# **Notes**

### **Project Overview**

* **Goal:** Implement text detection using three different OCR technologies and compare their performance using a specific similarity metric.
* **Environment:** The project is executed in **Google Colab**, utilizing data stored in **Google Drive**.

### **Data Preparation**

* **Dataset:** A custom dataset comprising images containing text (e.g., "Collect moments not things").
* **Labeling:** The filename of each image corresponds exactly to the text written in the image (ground truth).
* **Source:** Images were sourced from Pexels.
* **Alternatives:** While complex datasets like **COCO-Text** exist, this tutorial uses simpler images with clear text to make the metric comparison more straightforward.
* **Setup:**
* Data is zipped and uploaded to Google Drive.
* Drive is mounted in Colab, and the data is unzipped for local access.



### **Dependencies**

* The following Python libraries are installed:
* `pytesseract` (for Tesseract)
* `easyocr`
* `boto3` (for AWS Textract)
* `pillow` (image processing)



### **1. Tesseract OCR Implementation**

* **Wrapper:** Uses `pytesseract` (uses tesseract under the hood) to interface with the Tesseract engine.
* **Method:** `pytesseract.image_to_string(image, lang='eng')`.
* **Observation:** The out-of-the-box performance on raw scene images was very poor.
* **Note:** Tesseract generally requires significant image preprocessing and configuration tuning to work well, but this experiment tested it on raw input intentionally.
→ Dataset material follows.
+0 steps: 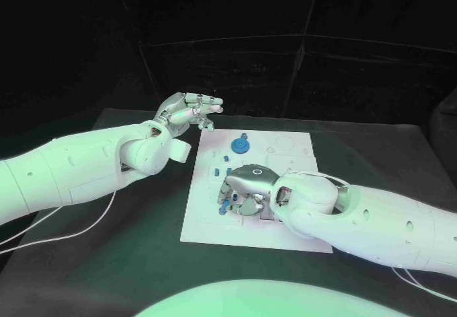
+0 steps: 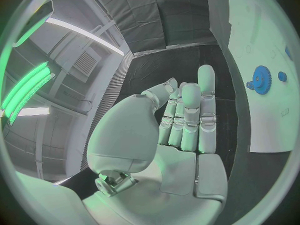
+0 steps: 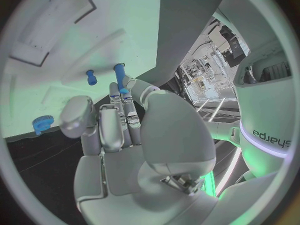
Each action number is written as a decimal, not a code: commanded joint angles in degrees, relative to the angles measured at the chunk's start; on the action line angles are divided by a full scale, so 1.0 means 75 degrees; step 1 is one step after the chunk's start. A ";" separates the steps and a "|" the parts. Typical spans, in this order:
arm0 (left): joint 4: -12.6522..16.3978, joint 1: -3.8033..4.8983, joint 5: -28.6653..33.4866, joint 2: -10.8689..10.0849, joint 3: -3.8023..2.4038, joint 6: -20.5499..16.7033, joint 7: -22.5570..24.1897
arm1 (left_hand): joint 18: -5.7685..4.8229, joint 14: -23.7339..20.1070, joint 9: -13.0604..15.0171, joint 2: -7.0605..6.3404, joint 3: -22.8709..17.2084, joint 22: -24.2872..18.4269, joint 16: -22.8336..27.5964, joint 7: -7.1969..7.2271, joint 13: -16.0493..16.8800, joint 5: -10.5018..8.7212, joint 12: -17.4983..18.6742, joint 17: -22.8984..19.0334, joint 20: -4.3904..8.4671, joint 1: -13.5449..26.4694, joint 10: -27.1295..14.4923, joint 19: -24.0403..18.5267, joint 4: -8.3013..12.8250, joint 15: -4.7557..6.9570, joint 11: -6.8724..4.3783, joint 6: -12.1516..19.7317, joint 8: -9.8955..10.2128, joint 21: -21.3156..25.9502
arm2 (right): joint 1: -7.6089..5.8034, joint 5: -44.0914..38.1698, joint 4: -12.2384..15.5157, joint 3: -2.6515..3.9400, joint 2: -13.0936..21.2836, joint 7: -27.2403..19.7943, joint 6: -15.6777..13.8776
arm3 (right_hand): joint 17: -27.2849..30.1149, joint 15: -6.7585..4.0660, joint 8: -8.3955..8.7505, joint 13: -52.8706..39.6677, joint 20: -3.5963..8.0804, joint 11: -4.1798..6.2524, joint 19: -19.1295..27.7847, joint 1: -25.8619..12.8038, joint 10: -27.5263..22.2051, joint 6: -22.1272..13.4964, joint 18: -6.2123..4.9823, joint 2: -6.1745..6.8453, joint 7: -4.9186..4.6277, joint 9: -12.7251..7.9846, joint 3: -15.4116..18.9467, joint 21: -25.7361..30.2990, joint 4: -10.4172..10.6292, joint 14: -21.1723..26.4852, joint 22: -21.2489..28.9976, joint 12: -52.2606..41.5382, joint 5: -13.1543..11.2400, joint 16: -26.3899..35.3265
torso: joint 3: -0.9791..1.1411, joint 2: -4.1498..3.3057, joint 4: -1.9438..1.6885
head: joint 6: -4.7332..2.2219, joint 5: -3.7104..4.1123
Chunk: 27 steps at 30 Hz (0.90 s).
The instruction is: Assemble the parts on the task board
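Starting at the left, we see the left hand (image 1: pixel 191 110) raised just off the task board's (image 1: pixel 290 231) far left corner; its wrist view shows the fingers (image 2: pixel 187 117) straight, close together and holding nothing, so we judge it is waiting. From that view a blue gear (image 2: pixel 260 78) and a small blue knob (image 2: pixel 282 76) also show on the board near its far edge.

Moving right, the head view has the gear (image 1: pixel 241 143) standing near the far edge and small blue parts (image 1: pixel 226 159) along the left side. The right hand (image 1: pixel 249 191) rests low over the middle of the board, fingers pointed down among those parts. We judge a peg pick-up or seating is in hand.

The right wrist view adds what the head view hides: the fingertips (image 3: pixel 123 96) touch a long blue peg (image 3: pixel 119 74), with a shorter blue peg (image 3: pixel 91 77) just beside it. We cannot tell whether the peg is truly pinched. Next, the move calls for a firm pinch and keeping the peg upright.
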<state>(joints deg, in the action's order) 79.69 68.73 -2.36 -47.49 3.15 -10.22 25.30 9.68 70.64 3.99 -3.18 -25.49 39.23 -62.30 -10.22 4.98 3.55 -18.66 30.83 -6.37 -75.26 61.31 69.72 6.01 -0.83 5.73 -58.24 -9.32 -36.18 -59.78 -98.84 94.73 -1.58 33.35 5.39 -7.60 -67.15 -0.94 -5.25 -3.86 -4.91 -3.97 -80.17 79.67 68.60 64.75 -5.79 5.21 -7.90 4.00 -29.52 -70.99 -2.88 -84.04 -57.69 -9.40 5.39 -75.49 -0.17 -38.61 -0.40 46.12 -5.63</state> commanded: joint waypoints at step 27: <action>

### **2. EasyOCR Implementation**

* **Method:**
* Initialize a `Reader` object for English (`['en']`).
* Call `reader.readtext(image_path)`.


* **Output:** Returns a list containing the bounding box, detected text, and confidence score.
* **Parsing:** The code iterates through the results to concatenate detected words into a single string.
* **Observation:** Performed significantly better than raw Tesseract but still had minor inaccuracies.

### **3. AWS Textract Implementation**

* **AWS Setup:**
* Create an **IAM User** with `AmazonTextractFullAccess` policy.
* Generate **Access Key** and **Secret Access Key** (Security warning: keep these private).
* *Note:* This service is not free; it is pay-per-use.


* **Code:**
* Use `boto3.client('textract')` with credentials and region (e.g., `us-east-1`).
* Call `client.detect_document_text` passing the image bytes.


* **Parsing:** Iterate through the response blocks; if the `BlockType` is `'LINE'`, append the text.
* **Observation:** Provided the most accurate raw detections among the three.

### **Performance Comparison Methodology**

* **Metric:** **Jaccard Similarity Index**.
* Logic: (Intersection of words) / (Union of words).
* Calculates how many words the prediction and ground truth have in common relative to the total unique words.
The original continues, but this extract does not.